Health experts say a test positivity rate of 5% or below indicates that testing is sufficiently prevalent to monitor a community for coronavirus' spread. In Pennsylvania, positivity rates neared 5% in early March, but have since headed back upward, to 9.4% as of early April, according to the state's Early Warning Monitoring System Dashboard.

Similar trends have played out in Lancaster County, with positivity rates rebounding from a low of close to 5.5% in mid-March to 9.6% over the most recent seven days.

Mauldin touted the state's testing initiatives, such as its partnership with health care contractor AMI Expeditionary. AMI set up temporary pop-up test sites in 61 counties, including Lancaster County.

Primary responsibility for testing and contact tracing locally, however, has been provided by Penn Medicine Lancaster General Health, through a contract with Lancaster County funded with CARES Act dollars.

On average, LG Health is turning around tests in just a few hours. According to its latest data, its contact tracers have completed 86% of cases referred for tracing. The remainder consist primarily of individuals who could not be reached.

Mauldin said Pennsylvanians' interest in being vaccinated remains high. Encouragingly, the state's allocation of vaccines from the federal government this week — 442,310 first doses — is the highest to date. In January, the state was getting far fewer doses, around 125,000 or so a week.

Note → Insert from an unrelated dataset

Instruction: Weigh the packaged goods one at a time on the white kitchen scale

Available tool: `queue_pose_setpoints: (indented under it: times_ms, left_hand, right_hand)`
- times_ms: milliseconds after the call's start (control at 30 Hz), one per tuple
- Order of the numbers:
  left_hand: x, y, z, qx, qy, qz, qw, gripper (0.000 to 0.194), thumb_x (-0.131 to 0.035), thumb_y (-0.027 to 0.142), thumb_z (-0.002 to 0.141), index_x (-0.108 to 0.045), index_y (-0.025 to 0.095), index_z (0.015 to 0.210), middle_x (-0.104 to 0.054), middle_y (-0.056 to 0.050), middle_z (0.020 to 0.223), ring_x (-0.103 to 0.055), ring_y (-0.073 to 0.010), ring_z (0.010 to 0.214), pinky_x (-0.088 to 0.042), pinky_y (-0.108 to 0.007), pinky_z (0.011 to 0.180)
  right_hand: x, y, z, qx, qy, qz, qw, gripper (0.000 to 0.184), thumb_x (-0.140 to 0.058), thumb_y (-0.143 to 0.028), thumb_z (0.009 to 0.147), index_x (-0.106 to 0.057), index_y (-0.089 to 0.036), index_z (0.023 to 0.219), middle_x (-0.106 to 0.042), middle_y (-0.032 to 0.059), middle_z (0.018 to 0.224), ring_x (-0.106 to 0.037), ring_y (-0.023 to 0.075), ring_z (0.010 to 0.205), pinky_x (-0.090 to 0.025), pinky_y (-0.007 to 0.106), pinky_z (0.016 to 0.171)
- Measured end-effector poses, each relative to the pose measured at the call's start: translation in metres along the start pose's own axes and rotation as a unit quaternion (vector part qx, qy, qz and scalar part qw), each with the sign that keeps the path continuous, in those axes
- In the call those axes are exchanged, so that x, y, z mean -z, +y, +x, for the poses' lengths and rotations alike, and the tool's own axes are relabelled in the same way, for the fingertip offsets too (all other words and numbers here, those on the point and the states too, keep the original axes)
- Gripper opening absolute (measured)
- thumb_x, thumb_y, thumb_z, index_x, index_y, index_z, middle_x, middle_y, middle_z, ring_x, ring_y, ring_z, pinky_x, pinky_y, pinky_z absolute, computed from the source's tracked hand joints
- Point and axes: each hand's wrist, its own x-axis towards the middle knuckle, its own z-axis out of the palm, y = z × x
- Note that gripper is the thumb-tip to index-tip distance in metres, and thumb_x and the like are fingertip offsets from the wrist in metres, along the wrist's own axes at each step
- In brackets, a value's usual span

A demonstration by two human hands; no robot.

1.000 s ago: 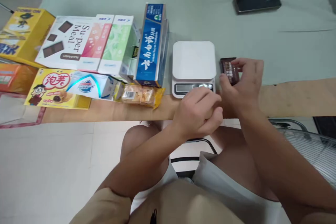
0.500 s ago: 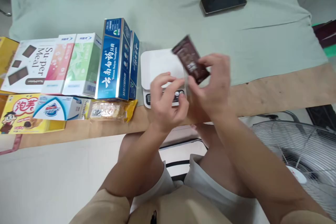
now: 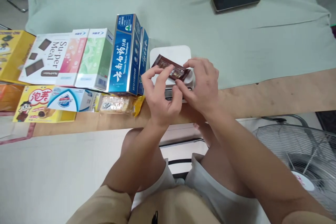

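Note:
A dark brown snack packet (image 3: 166, 63) lies over the white plate of a small kitchen scale (image 3: 181, 51); I cannot tell whether its whole underside rests there. My right hand (image 3: 202, 84) has thumb and fingertips around the packet's right end. Curved over the packet's near edge is my left hand (image 3: 162, 94), its fingers apart and nothing gripped between them. Both hands partly cover the scale's display (image 3: 168, 93) and buttons.
Left of the scale stand blue toothpaste boxes (image 3: 123, 56), a green-white box (image 3: 96, 59), a pink-white box (image 3: 71, 57) and a Super Meal box (image 3: 43, 57). Snack packs (image 3: 117, 104) line the table's front edge. A phone (image 3: 235, 0) lies far right; a fan (image 3: 301, 161) stands below right.
My right hand has brought the brown packet down and left, from beside the scale onto its plate. My left hand stays over the scale's front. The view has shifted slightly.

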Motion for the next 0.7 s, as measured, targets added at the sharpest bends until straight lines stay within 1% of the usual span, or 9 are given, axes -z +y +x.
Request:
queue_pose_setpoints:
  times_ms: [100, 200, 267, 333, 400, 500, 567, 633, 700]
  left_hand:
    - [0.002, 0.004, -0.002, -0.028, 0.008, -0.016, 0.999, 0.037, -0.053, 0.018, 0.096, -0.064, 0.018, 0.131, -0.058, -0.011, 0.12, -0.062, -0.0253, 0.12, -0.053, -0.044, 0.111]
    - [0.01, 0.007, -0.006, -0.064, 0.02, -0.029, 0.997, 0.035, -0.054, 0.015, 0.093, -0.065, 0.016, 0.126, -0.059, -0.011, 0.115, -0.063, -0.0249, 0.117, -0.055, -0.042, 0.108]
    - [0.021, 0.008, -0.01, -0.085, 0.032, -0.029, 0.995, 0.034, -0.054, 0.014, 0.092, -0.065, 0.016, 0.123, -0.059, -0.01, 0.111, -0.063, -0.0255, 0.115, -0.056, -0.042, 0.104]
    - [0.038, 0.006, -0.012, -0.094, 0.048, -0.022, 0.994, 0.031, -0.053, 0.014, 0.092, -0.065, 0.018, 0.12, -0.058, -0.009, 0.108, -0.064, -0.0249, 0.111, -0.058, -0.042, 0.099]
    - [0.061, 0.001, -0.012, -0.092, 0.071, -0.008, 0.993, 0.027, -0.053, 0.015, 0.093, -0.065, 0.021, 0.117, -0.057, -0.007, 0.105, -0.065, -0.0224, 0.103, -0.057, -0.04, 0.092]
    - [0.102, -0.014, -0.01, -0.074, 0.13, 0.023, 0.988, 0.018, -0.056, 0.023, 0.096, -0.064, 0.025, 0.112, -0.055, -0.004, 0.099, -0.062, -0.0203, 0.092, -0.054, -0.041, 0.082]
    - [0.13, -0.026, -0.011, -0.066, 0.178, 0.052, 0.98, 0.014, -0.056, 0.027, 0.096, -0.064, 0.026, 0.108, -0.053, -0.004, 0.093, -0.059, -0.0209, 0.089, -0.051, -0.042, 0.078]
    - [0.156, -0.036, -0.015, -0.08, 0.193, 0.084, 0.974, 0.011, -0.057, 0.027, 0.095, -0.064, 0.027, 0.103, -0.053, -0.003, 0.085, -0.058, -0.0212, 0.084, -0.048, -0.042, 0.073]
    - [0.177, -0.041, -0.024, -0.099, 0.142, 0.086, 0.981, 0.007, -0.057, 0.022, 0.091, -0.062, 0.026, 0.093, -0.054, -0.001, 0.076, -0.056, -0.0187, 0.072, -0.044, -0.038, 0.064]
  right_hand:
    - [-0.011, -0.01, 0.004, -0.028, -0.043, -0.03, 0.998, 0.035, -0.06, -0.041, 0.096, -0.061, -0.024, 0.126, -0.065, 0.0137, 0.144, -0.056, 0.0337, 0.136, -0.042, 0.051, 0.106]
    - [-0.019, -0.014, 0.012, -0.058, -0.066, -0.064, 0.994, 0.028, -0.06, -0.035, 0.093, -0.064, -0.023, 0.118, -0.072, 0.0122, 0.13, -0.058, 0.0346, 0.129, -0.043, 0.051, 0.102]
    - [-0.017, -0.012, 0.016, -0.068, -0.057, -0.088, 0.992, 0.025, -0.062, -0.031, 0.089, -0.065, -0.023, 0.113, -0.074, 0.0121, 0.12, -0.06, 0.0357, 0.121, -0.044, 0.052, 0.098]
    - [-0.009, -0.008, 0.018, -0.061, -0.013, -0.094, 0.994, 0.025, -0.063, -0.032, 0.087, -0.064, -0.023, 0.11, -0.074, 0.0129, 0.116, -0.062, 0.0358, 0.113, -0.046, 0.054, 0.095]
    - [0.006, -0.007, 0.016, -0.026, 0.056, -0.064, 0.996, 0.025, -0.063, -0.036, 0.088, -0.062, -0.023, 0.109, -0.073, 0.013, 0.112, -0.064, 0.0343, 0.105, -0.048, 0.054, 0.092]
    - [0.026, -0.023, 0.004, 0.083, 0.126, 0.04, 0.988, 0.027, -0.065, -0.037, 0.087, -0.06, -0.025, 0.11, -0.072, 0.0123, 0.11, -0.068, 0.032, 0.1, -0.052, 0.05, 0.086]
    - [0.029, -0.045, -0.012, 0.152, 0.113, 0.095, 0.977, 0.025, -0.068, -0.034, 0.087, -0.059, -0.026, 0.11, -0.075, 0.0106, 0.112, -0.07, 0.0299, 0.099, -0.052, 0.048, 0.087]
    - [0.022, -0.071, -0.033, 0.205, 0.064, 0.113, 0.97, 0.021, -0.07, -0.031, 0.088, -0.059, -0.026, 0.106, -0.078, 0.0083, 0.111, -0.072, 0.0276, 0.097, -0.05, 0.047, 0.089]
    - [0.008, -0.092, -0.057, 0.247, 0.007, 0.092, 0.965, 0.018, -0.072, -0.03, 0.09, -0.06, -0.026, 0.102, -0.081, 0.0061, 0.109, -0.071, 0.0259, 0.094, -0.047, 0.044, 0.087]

Over the past seven days, the state has averaged 86,600 inoculations per day, Mauldin said.

The increased allocation is why the state can confidently widen eligibility, she said. The state's Phase 1B opened Monday; Phase 1C is to open next Monday, April 12, and all Pennsylvanians over age 16 will be eligible as of the Monday after that, April 19.

Mauldin said the state is shipping doses to 235 health care entities, and the federal government is shipping vaccine separately to around 420 pharmacies. All of them are listed on the state's provider map.